Its not that my children live in a bubble, and I certainly don’t prohibit them from playing with non-Waldorf toys when we are out and about.  I don’t make a big deal about my feelings about toys in front of them.  I don’t want them to feel that certain toys are bad.  I try to be diplomatic.  For example, I have dodged taking home a couple of huge bins of Polly Pockets from my lovely aunts’ house by sighting our cat, who has a penchant for eating small bits and bobs, of which “Polly” has oodles (if you are familiar with Polly Pockets you know what I mean - Good God, the shoes alone!).  The girls have accepted this reasoning (because it is kinda true).  So, they have a Polly Pockets extravaganza whenever we visit my aunts.  We are all okay with that.

So this friend, this toy snob in recovery, is so very generous and she loves to give away toys that her children have outgrown.  She has given us many lovely toys, truly...and more recently, with a wink and a knowing grin, she has begun to send us home with contraband.  

It started with a plastic cash register.  I removed the batteries, and I was cool with it.  Then it was teeny, tiny Playmobile animals and Magnatiles (again, fine), but now we have started down the path of My Little Pony, Princesses and Polly Pockets.  It has been the proverbial “slippery slope”.  As we were walking toward our car from this particular friend’s house the other day, my three year old, who was clutching several new treasures, inadvertently dropped a small doll in the grass.  I noticed, but kept my stride, hoping to leave it behind.  My friend called out, “You dropped one!” and then “I saw you watch that drop, Mama!” (Did I mention she’s a stinker?).  I was not pleased.  Really, really not pleased.  It was then that I realized I needed to do some soul searching...about toysReally? Did I just say that?  Maybe, just maybe, I was taking this a little too seriously.  I am proud of sheltering my children for as long as I have.  But eventually, the world gets in.  If I make these toys taboo, isn’t that going to eventually backfire?  If my children have a strong foundation of imaginative play, will they use even these commercialized, plastic toys creatively?  My sense is, yes, they will.  

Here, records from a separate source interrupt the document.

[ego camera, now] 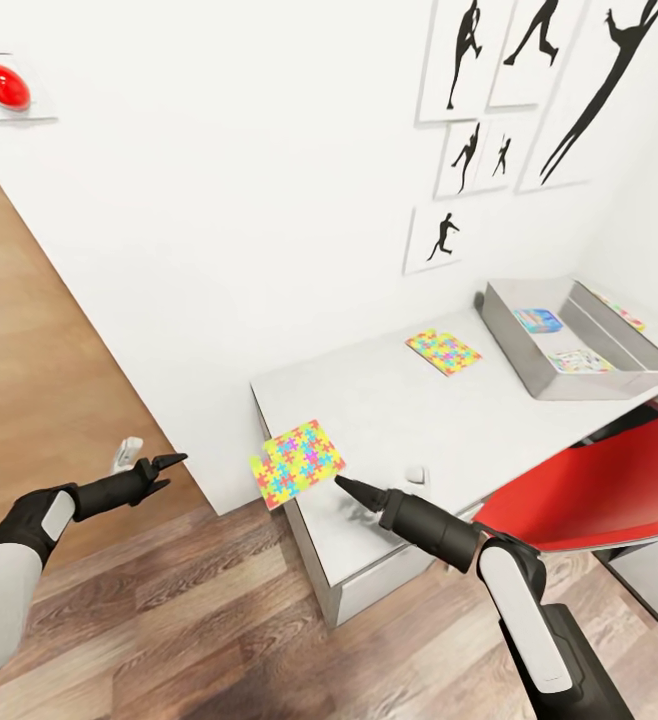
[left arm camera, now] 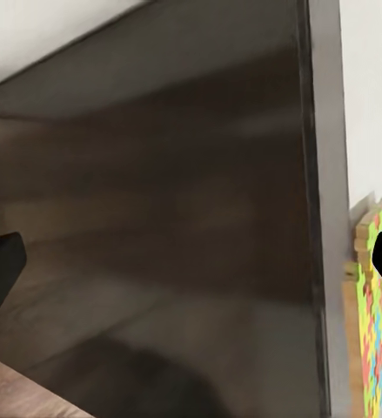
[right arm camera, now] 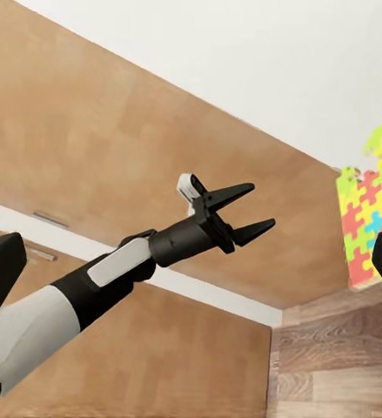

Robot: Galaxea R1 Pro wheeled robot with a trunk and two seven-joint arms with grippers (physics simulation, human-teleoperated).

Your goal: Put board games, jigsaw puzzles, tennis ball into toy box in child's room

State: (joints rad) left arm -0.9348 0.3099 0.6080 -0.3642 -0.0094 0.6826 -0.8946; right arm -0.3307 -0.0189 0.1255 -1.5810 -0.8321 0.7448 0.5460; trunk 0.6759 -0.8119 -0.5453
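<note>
One jigsaw puzzle (ego camera: 297, 462) lies on the near left corner of the table (ego camera: 389, 410) and overhangs its edge; its edge also shows in the left wrist view (left arm camera: 378, 322). The other jigsaw puzzle (ego camera: 443, 351) lies flat farther back. The grey toy box (ego camera: 599, 385) stands at the table's far right and holds a blue board game (ego camera: 537, 320), a white-green one (ego camera: 579, 361) and a third colourful piece (ego camera: 624, 312). My right gripper (ego camera: 347, 484) is open, its tip just beside the near puzzle. My left gripper (ego camera: 174, 462) hangs open left of the table. Tennis ball and bed are out of view.
A red chair (ego camera: 599, 490) stands close to my right arm at the table's front. A small white object (ego camera: 419, 475) rests on the table by the right gripper. The table's dark side panel (left arm camera: 173, 226) faces the left gripper. A wooden door (ego camera: 29, 380) is on the left.
</note>
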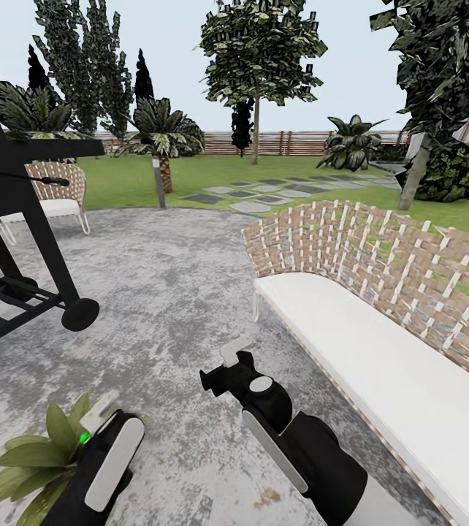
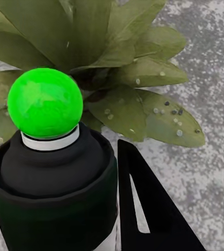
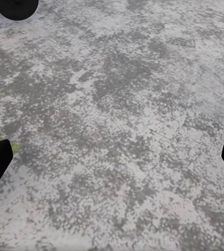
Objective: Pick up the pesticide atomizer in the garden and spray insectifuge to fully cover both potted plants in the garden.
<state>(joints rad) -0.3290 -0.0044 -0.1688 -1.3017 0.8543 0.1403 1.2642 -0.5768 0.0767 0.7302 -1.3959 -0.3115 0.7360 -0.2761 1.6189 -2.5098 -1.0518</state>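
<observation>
black grill (image 1: 15, 219), wicker bench (image 1: 380, 307), palm (image 1: 160, 135)

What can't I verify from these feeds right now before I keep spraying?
- Potted plant: its pot is hidden under its leaves in the left wrist view, and cut off by the frame edge in the head view.
- Pesticide atomizer: its lower body is cut off in the left wrist view.
- Second plant: I cannot place it.
- Spray mist: cannot tell.
- Right gripper: fingertips at the frame edges, nothing between.
</observation>
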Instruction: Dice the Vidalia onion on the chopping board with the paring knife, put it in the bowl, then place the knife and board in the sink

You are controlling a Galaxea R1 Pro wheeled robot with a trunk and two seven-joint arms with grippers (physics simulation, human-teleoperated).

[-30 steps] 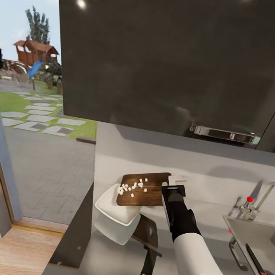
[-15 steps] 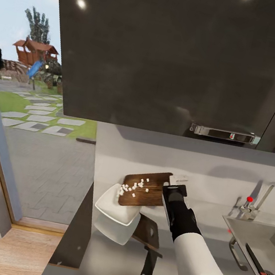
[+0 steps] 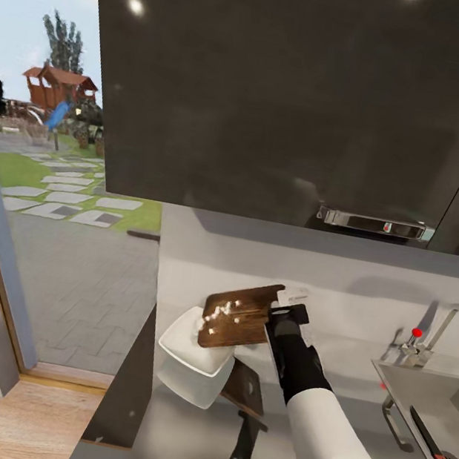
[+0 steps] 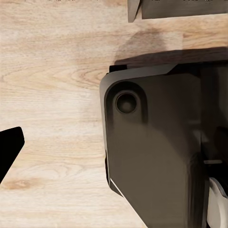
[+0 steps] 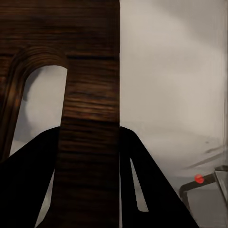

I still swear I will not buy highly commercial, plastic toys (a statement snickered at by friends who are parents of children older than mine).  If the toys are given to us second hand, in moderation, I think we will all survive...and, at the very least, we are saving them from the landfill. 

Saturday morning, my family and I were about to head out the door to the local farmer’s market.  “Can I bring my dolly?”, my little one asked.  I looked down, and in her little hand she was holding a plastic, miniature Cinderella, who was rescued the week before from a Rubbermaid graveyard in our friend’s garage.  For a brief moment I considered that I may be called out as a fraud when someone sees me, the owner of a Waldorf-inspired school, sharing my Saturday with mini-Cinders.  

“Sure, why not?”, I said.  If she is going to play with the contraband, I need to own it.  I need to keep it real.  After all, as long as Cinderella is willing to earn her keep around the farm, I guess I’m okay with her hanging around for a bit.

 

 

 

 

 

 

 

 

 

 

 

 

 

(Yup, that’s her...milking the cow...in a tiara.)

 

 

 

 

 

Postscript:

At my daycare and preschool, a Waldorf and nature inspired program, the classrooms  are free of plastic toys and commercialized toys and images.  Though it may be virtually impossible to avoid these things in the wider world, I do believe in the great value of providing a haven from all of these influences at BLOOM.  We work to create a mindful, natural environment wherein imaginative play and organic learning can flourish.